What to work on: Search the listing for the word "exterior" and copy every line where it turns up.
•••••
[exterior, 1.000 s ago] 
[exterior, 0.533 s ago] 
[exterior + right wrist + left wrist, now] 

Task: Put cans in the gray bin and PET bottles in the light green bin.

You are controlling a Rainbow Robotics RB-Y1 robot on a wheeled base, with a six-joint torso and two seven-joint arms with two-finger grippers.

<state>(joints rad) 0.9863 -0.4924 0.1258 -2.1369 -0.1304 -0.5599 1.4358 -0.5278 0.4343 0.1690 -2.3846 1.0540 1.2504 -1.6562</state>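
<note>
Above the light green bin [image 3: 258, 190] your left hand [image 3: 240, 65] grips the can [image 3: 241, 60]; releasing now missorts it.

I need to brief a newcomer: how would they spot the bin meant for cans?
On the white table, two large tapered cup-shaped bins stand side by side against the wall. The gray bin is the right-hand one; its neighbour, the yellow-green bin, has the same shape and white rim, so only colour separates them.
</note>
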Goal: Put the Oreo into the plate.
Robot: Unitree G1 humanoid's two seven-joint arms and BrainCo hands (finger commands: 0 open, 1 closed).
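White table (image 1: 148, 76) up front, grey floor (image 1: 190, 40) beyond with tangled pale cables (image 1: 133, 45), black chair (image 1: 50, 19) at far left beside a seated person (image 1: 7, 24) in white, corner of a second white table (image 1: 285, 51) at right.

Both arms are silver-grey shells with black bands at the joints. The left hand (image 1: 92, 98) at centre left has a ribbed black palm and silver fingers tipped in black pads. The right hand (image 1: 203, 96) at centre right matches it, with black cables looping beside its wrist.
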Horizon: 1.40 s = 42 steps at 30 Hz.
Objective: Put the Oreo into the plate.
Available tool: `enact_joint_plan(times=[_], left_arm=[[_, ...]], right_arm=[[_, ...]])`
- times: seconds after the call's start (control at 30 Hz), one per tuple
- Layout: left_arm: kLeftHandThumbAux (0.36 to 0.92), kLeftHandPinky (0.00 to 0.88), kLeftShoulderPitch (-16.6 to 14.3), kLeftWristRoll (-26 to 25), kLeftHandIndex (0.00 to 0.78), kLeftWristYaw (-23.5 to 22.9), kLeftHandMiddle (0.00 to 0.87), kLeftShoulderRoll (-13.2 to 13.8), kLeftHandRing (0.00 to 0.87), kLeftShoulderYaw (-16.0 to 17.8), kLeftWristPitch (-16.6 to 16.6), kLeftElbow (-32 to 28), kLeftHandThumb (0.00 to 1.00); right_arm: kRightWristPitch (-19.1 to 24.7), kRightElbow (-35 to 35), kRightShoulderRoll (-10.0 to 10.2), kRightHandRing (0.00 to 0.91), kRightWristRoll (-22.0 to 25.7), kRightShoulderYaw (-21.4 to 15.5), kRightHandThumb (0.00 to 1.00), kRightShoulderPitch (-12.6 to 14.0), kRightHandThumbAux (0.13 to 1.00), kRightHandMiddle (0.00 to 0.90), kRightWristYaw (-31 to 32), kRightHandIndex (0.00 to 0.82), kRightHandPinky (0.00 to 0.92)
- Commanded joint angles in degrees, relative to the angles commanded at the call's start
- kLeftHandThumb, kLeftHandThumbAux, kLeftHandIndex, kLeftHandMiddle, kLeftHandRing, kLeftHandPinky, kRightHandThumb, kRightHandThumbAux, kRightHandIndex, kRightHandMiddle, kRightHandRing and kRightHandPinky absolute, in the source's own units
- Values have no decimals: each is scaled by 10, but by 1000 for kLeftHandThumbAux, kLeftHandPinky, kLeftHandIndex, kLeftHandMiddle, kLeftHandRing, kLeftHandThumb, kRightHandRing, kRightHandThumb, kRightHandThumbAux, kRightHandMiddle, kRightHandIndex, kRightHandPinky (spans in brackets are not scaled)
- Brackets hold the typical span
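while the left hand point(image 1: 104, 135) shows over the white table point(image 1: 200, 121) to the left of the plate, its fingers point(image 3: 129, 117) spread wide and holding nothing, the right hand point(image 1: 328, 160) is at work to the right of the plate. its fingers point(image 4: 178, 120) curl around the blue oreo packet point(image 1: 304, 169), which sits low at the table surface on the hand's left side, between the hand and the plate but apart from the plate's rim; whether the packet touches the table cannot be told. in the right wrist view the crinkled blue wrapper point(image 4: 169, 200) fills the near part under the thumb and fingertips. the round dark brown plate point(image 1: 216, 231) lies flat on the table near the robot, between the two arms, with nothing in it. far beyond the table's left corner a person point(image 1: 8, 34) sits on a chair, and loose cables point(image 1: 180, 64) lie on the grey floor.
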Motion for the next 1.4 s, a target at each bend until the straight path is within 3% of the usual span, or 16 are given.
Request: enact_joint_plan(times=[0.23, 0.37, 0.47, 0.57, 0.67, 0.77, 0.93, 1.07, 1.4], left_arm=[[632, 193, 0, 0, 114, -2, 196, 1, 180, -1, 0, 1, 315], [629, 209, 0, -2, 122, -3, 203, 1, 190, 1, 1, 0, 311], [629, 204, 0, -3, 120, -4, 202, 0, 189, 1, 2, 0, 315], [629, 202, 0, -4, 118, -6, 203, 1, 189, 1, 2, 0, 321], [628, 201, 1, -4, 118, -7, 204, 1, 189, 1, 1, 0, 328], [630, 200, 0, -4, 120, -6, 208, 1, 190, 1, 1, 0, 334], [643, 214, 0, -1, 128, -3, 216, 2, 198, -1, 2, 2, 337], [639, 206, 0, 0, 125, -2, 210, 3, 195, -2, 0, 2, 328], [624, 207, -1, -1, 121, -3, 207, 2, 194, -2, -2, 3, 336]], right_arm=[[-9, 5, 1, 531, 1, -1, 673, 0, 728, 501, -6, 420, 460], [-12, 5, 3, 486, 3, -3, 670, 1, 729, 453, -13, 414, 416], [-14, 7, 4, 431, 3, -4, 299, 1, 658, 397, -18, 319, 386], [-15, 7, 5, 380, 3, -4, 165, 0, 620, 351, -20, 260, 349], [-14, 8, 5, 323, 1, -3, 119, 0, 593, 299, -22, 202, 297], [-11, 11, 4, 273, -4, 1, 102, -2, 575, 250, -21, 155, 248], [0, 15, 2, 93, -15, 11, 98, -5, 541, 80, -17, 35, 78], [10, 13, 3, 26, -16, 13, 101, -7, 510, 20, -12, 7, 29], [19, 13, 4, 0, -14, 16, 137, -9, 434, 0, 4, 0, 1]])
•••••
Result of the task:
[exterior, 1.000 s ago] 
[exterior, 0.533 s ago] 
[exterior + right wrist + left wrist, now] 

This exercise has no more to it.